The object’s Being would then have a broadly “Dasein-ly” shape, with the key difference being the relative priority of possibility and actuality — possibility is primary for Dasein (due to Dasein’s unique relationship to its death), whereas actuality is primary for non-living entities. Indeed, the language of “withdrawal” often seems to substitute for the language of possibility, as when we’re told that there’s no possibility of change if objects don’t “withdraw.” Yet we don’t need to posit some substantive kernel “behind” the object in order to have possibilities that are not currently actualized.

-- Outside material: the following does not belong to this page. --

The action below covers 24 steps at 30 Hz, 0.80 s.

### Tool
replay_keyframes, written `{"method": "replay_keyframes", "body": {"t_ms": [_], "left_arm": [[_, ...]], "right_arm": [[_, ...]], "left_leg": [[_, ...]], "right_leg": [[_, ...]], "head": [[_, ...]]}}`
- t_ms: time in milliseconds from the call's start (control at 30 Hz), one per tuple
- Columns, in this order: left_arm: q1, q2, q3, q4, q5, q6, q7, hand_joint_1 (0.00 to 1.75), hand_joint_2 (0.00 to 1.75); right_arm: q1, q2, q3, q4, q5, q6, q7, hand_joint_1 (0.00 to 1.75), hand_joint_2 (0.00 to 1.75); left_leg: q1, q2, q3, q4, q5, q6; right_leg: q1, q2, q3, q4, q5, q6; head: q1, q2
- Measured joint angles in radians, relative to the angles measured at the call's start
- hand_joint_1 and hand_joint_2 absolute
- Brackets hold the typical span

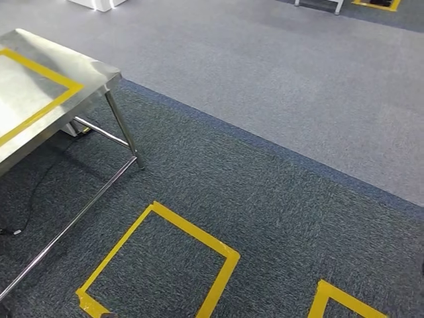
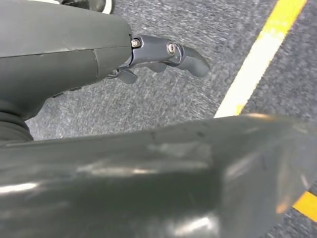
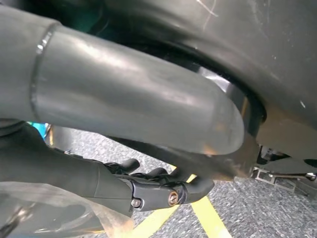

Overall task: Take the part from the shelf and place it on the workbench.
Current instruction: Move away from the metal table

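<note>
The workbench [image 1: 30, 126] is a shiny steel table at the left of the head view, with a yellow tape outline [image 1: 50, 99] on its top and nothing on the part that shows. My left hand [image 2: 160, 57] hangs over grey carpet with its dark fingers [image 2: 188, 59] stretched out and nothing in them. My right hand [image 3: 157, 188] also hangs low, its fingers [image 3: 186, 191] nearly straight and nothing between them. A bit of clear film [image 3: 75, 213] shows beside that hand. I see no part and no shelf.
Dark carpet carries two yellow tape squares [image 1: 159, 265] [image 1: 345, 301] near my feet. A black cable [image 1: 30, 199] lies under the workbench by its slanted steel legs [image 1: 122, 129]. Lighter carpet [image 1: 280, 73] stretches beyond, with white furniture bases [image 1: 100, 4] [image 1: 320, 4] at the far edge.
</note>
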Motion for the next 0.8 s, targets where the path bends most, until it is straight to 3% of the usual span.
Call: {"method": "replay_keyframes", "body": {"t_ms": [67, 133, 167, 200, 267, 300, 333, 400, 467, 533, 600, 667, 700, 733, 800], "left_arm": [[-0.001, 0.0, 0.001, 0.0, 0.0, 0.0, -0.001, 0.0, 0.0], [0.004, -0.001, 0.002, 0.0, 0.0, 0.0, -0.002, 0.0, 0.0], [0.006, -0.001, 0.002, 0.0, 0.0, 0.0, -0.002, 0.0, 0.0], [0.007, -0.002, 0.002, 0.0, 0.0, 0.0, -0.002, 0.0, 0.0], [0.007, -0.002, 0.003, 0.0, 0.0, 0.002, -0.002, 0.0, 0.0], [0.007, 0.0, 0.004, 0.0, 0.0, 0.003, -0.002, 0.0, 0.0], [0.007, 0.0, 0.005, 0.001, 0.0, 0.004, -0.002, 0.0, 0.0], [0.006, 0.001, 0.006, 0.001, -0.001, 0.006, -0.002, 0.0, 0.0], [0.003, -0.002, 0.006, 0.001, -0.003, 0.006, -0.002, 0.0, 0.0], [0.001, -0.005, 0.006, 0.001, -0.006, 0.006, -0.001, 0.0, 0.0], [0.002, -0.006, 0.006, 0.001, -0.008, 0.006, 0.002, 0.0, 0.0], [0.005, -0.007, 0.006, 0.001, -0.01, 0.006, 0.006, 0.0, 0.0], [0.005, -0.007, 0.006, 0.002, -0.011, 0.005, 0.007, 0.0, 0.0], [0.004, -0.008, 0.006, 0.002, -0.013, 0.005, 0.007, 0.0, 0.0], [0.002, -0.009, 0.006, 0.002, -0.017, 0.004, 0.008, 0.0, 0.0]], "right_arm": [[-0.004, 0.0, 0.0, 0.0, 0.0, 0.002, 0.001, 0.0, 0.0], [-0.008, 0.0, 0.0, 0.0, 0.0, 0.004, 0.001, 0.0, 0.0], [-0.007, 0.0, 0.0, 0.0, 0.0, 0.006, 0.001, 0.0, 0.0], [-0.006, 0.0, 0.0, 0.0, 0.0, 0.008, 0.002, 0.0, 0.0], [-0.005, 0.002, 0.0, 0.0, 0.001, 0.01, 0.004, 0.0, 0.0], [-0.006, 0.003, 0.0, 0.0, 0.002, 0.01, 0.006, 0.0, 0.0], [-0.008, 0.005, 0.0, 0.0, 0.002, 0.01, 0.009, 0.0, 0.0], [-0.01, 0.007, 0.0, 0.0, 0.003, 0.009, 0.016, 0.0, 0.0], [-0.01, 0.007, 0.0, 0.0, 0.005, 0.005, 0.024, 0.0, 0.0], [-0.009, 0.006, 0.0, 0.0, 0.006, 0.001, 0.031, 0.0, 0.0], [-0.012, 0.003, 0.0, 0.0, 0.006, -0.002, 0.035, 0.0, 0.0], [-0.015, 0.001, -0.001, 0.0, 0.007, -0.005, 0.038, 0.0, 0.0], [-0.015, 0.0, -0.001, 0.0, 0.007, -0.007, 0.039, 0.0, 0.0], [-0.015, -0.001, -0.001, 0.0, 0.007, -0.009, 0.043, 0.0, 0.0], [-0.014, -0.003, -0.001, 0.0, 0.008, -0.015, 0.053, 0.0, 0.0]], "left_leg": [[0.004, -0.061, -0.036, 0.091, -0.06, -0.006], [0.004, -0.092, -0.095, 0.227, -0.121, -0.005], [0.004, -0.095, -0.113, 0.266, -0.128, -0.004], [0.003, -0.098, -0.115, 0.268, -0.114, -0.001], [0.0, -0.118, -0.072, 0.166, -0.039, 0.011], [0.0, -0.144, -0.044, 0.101, -0.008, 0.019], [0.0, -0.168, -0.021, 0.045, 0.012, 0.024], [-0.001, -0.19, -0.004, 0.0, 0.014, 0.028], [-0.001, -0.166, -0.001, -0.014, 0.016, 0.027], [0.003, -0.138, 0.004, -0.029, 0.022, 0.032], [0.003, -0.106, 0.007, -0.034, 0.023, 0.037], [0.002, -0.07, 0.007, -0.033, 0.022, 0.038], [0.003, -0.053, 0.008, -0.033, 0.021, 0.037], [0.003, -0.039, 0.009, -0.032, 0.02, 0.035], [0.003, -0.016, 0.011, -0.029, 0.015, 0.028]], "right_leg": [[-0.002, 0.021, 0.0, -0.002, 0.007, -0.013], [0.001, 0.048, -0.004, -0.002, 0.011, -0.02], [0.003, 0.063, -0.006, -0.001, 0.012, -0.021], [0.005, 0.078, -0.006, 0.0, 0.013, -0.022], [0.008, 0.109, -0.005, 0.002, 0.013, -0.022], [0.01, 0.122, -0.005, 0.004, 0.013, -0.021], [0.01, 0.136, -0.008, 0.007, 0.014, -0.018], [0.005, 0.161, -0.021, 0.01, 0.019, -0.007], [0.001, 0.172, -0.035, 0.012, 0.023, 0.005], [0.005, 0.128, -0.059, 0.051, -0.003, 0.015], [0.007, 0.07, -0.111, 0.162, -0.064, 0.025], [0.004, 0.053, -0.159, 0.271, -0.105, 0.035], [0.001, 0.049, -0.159, 0.282, -0.1, 0.039], [-0.001, 0.041, -0.14, 0.254, -0.078, 0.043], [-0.005, 0.001, -0.068, 0.126, -0.021, 0.049]], "head": [[-0.004, 0.0], [-0.006, 0.0], [-0.007, 0.0], [-0.007, 0.0], [-0.007, 0.0], [-0.007, 0.0], [-0.007, 0.0], [-0.008, 0.0], [-0.01, 0.0], [-0.006, 0.0], [-0.002, 0.0], [-0.001, 0.0], [-0.001, 0.0], [-0.001, 0.0], [0.0, 0.0]]}}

My stapler sits inert on my desk, for instance, but at a moment’s notice I could hurl it across the room. That “is” a possibility of the stapler’s existence (one that may well destroy it!), but it’s not as though it comes from some ontological reservoir of stapler-hood. It’s a possibility that emerges in relationship with my unique properties of having a bad temper and expressing it immaturely. If that’s too “correlationist,” we could also imagine a scenario where my stapler is left on the edge of a cliff, is blown by the wind, and winds up starting an avalanche. Again, it makes no sense to think of the stapler’s possibility of starting an avalanche as coming from “within” the stapler’s reservoir of withdrawn being.

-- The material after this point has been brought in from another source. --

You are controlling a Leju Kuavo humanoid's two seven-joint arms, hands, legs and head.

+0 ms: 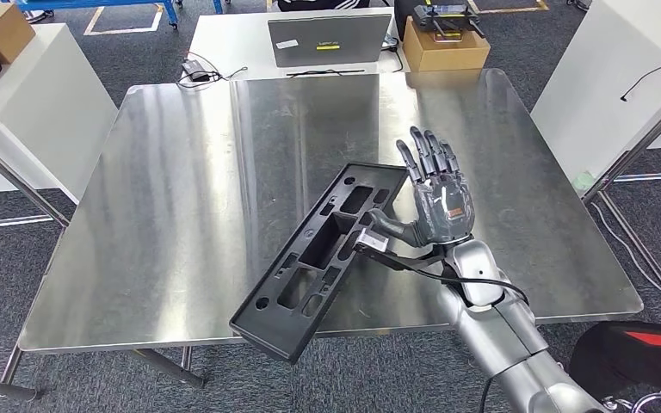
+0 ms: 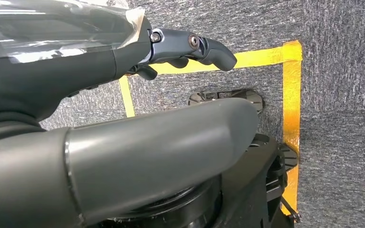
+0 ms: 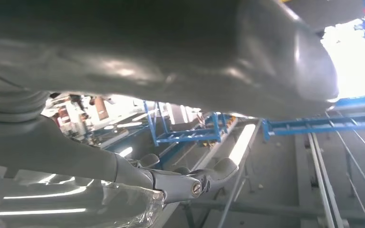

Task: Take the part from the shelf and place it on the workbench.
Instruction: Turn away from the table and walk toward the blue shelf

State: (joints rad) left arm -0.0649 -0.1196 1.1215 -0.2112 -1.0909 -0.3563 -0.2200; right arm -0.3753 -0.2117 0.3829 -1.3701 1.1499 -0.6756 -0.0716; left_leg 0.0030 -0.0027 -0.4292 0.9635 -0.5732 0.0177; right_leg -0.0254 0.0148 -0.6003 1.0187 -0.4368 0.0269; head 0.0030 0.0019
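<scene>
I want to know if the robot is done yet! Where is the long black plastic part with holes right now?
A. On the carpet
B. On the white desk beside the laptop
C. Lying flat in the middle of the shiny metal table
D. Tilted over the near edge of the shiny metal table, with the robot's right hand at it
D: the long black plastic part sits tilted across the shiny metal table's near edge, with the right hand's thumb at it and its fingers spread.

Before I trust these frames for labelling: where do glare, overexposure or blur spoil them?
Head view: sharp; the steel workbench carries soft reflections, and the black part at the right robot hand is clear. Right wrist view: blown-out white at one corner, thumb blurred. Left wrist view: left robot hand soft, carpet and yellow tape crisp.
</scene>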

Hence I propose that OOO makes a wrong turn in its initially interesting extension of Heidegger’s system to explore the being of non-living entities, and this causes it to adopt a fundamentally anti-Heidggerian position that is incurious about the origin (thrownness) or destruction (Being-toward-”death” of the object) of the objects of its investigation — that is, that fails to understand the being of objects within the horizon of time. Their anxiety to avoid Heidegger’s “correlationism” leads them to skip past the “things themselves” (actual objects in their relationships to each other and to Dasein’s world) to a timeless metaphysical entity to which we can never have access. And here there’s a grain of truth to their position: we really can’t have access to the substance “behind” the object because there is no such substance. There are only the relationships that bring the object into being, determine its possibilities, and eventually withdraw from the object. The withdrawn object doesn’t exist, because once the object has withdrawn from its relationships, it is no more.